The score is not indicative of how bad the Bears played this night. The Bears only managed to gain 168 total offensive yards. They lost the time of possession battle 32:11 to 27:49. This is amazing when you consider that Green Bay couldn’t stop San Francisco a week earlier. The 49ers were able to run the ball down Green Bay’s throat and there was little they were able to do to stop it. Furthermore, Green Bay couldn’t run the ball against the 49ers. One would think the Bears would try to emulate that basic game plan, but failed on both accounts. Offensively, it seemed that running the ball was an after thought, and ex-Bear Cedric Benson redeemed himself by gaining 81 yards on 21 carries. Once the Bears got behind, they played right into Green Bay’s strength, the pass rush. As a result of getting knocked around and hurried, Cutler forced the ball into tight coverage. Of his four interceptions, three were Cutler’s fault by throwing the ball where he shouldn’t have.

On to the game analysis…

THE GOOD: If there was a silver lining in this game it’s this: the Bears’ defense played well enough to win the game. They held the potent Packer offense to only 321 yards of total offense and Aaron Rodgers wasn’t the reason the Bears lost. They picked off Rodgers once, sacked him five times and forced a fumble on another play for two turnovers. Up until the Driver TD, the only TD the Packers scored was on the trick play. Add to that the fact that the Driver TD came off a Cutler interception. The Bears’ “D” did their job and it’s not their fault the Bears lost.

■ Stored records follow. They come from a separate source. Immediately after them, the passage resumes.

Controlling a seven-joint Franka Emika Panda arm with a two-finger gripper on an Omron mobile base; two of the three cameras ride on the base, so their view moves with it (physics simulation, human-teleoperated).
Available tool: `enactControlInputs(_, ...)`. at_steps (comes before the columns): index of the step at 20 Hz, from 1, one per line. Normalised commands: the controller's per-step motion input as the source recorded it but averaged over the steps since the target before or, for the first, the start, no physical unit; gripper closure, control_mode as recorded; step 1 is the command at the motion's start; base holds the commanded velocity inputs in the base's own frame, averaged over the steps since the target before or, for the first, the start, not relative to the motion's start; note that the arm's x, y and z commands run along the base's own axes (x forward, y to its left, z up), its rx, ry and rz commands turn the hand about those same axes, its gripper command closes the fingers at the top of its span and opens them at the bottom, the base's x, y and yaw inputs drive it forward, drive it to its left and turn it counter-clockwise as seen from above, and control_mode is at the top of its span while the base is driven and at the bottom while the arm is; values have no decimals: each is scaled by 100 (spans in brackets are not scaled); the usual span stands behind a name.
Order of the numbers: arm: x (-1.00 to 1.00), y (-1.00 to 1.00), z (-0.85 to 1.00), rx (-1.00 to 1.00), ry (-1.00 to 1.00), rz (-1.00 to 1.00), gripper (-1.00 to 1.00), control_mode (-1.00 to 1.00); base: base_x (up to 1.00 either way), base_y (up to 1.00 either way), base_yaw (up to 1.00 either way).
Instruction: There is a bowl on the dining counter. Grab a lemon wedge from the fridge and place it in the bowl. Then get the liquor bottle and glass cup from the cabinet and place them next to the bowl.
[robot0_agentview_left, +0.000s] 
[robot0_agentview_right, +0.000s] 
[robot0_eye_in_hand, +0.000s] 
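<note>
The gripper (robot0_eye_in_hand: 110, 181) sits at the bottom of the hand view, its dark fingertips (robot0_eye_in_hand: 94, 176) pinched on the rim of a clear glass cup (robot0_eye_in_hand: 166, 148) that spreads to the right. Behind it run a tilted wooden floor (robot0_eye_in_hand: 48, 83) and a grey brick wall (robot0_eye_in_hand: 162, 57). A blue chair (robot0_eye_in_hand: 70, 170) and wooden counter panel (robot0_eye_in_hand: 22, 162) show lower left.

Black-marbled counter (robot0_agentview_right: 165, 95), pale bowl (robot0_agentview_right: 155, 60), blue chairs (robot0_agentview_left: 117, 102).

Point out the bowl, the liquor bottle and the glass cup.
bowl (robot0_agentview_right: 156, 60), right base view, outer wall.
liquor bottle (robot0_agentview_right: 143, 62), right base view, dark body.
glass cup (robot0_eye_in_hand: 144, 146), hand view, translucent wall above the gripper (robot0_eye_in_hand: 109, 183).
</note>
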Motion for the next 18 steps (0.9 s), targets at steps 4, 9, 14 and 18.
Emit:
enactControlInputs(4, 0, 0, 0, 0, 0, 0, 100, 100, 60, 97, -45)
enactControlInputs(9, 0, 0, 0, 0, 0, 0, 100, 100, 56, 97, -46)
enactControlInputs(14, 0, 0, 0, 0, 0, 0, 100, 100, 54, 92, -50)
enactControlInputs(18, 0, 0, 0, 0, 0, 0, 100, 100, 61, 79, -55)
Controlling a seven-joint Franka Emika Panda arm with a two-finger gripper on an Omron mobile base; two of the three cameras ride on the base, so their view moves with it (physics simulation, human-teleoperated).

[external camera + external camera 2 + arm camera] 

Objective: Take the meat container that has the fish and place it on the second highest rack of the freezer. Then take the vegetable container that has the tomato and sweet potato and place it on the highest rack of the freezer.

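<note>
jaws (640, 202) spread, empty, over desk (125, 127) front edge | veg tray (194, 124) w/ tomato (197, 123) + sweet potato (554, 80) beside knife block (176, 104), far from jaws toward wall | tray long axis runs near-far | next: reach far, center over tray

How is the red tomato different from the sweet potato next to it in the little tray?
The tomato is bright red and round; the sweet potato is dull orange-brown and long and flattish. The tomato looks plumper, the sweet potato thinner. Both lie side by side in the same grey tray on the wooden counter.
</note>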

THE BAD: As was a constant refrain last year, the Bears’ OL was pathetic. They allowed Cutler to get sacked seven times. They couldn’t open up any decent running holes for Forte or Bush. They committed costly, drive-killing penalties. In a nutshell, they were awful. As usual, this provides a blue print for beating Chicago — apply heavy pass rush and force Cutler into mistakes. Tice and company need to come up with a solution to their OL woes, or else.

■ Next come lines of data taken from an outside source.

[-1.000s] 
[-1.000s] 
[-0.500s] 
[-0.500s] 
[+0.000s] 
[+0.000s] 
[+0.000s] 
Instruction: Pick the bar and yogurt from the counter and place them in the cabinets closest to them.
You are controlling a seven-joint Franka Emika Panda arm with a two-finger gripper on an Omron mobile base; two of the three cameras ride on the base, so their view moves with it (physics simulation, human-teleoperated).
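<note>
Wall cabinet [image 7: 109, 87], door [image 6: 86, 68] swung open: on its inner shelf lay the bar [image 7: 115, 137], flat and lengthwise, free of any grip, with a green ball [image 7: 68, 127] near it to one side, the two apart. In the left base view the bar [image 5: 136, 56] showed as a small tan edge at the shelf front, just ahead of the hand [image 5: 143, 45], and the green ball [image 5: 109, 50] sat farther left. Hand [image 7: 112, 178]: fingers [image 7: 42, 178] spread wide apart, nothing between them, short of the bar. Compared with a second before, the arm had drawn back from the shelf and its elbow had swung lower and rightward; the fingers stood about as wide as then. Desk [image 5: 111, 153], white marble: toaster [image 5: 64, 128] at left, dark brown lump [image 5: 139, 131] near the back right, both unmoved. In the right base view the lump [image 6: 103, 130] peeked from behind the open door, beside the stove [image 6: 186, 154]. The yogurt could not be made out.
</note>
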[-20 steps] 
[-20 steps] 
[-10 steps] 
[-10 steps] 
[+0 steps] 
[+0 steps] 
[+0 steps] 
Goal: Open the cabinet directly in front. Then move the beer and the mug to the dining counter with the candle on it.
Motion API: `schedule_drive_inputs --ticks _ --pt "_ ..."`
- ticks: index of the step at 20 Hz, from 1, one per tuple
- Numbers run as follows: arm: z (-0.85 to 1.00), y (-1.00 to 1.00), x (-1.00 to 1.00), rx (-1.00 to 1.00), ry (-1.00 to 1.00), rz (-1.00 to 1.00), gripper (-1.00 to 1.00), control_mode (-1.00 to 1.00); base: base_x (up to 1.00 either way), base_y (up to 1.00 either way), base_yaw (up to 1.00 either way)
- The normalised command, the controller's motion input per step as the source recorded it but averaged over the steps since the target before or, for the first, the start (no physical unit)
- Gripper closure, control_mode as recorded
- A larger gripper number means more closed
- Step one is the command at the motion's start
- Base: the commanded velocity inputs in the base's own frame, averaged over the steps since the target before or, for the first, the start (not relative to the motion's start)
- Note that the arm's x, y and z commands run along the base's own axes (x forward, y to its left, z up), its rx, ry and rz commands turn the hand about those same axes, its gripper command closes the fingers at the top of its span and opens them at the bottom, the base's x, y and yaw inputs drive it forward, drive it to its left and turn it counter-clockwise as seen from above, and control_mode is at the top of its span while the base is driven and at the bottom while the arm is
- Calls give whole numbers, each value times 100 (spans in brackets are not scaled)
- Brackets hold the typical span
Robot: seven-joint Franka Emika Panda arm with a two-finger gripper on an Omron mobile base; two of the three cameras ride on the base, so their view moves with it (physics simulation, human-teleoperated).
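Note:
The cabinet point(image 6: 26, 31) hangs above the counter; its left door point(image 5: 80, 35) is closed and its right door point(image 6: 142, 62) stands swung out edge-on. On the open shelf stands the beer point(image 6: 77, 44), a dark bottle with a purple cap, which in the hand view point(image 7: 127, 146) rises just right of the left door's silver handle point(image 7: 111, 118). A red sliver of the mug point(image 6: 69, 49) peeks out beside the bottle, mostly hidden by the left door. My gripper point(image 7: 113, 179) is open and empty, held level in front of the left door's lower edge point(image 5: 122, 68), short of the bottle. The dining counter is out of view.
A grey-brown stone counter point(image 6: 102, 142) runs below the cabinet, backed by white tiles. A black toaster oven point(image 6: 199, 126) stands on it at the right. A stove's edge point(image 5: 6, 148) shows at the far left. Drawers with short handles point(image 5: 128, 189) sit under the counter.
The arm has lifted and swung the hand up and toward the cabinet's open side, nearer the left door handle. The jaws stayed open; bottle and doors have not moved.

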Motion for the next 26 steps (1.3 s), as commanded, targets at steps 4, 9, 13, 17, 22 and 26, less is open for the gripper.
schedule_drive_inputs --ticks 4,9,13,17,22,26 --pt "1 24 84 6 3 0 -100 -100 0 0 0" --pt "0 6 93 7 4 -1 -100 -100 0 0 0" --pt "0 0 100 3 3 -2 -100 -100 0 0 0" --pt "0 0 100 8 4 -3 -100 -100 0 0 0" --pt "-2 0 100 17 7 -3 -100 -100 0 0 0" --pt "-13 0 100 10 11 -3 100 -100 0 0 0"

THE UGLY: As bad as the OL was, Cutler was worse. When he was able to get the ball off, he only completed 11 of 27 passes for 126 yards. He threw only 1 TD to 4 INT’s. As mentioned earlier, three of the four INT’s were Cutler’s fault — throwing into tight coverage, throwing off the wrong foot, etc. When Cutler gets rattled, he tends to get gunslingerish and make mental mistakes. In his defense, his situation wasn’t helped by his all-pro WR partner. Brandon Marshall dropped a perfectly thrown ball in the corner of the end zone that might have changed the tenor of the game. Aside from drops and bad protection, Cutler didn’t help himself by being careless with the ball.

NEXT OPPONENT: Next up for the Bears will be the St. Louis Rams on Sunday, September 23, here in Soldier Field.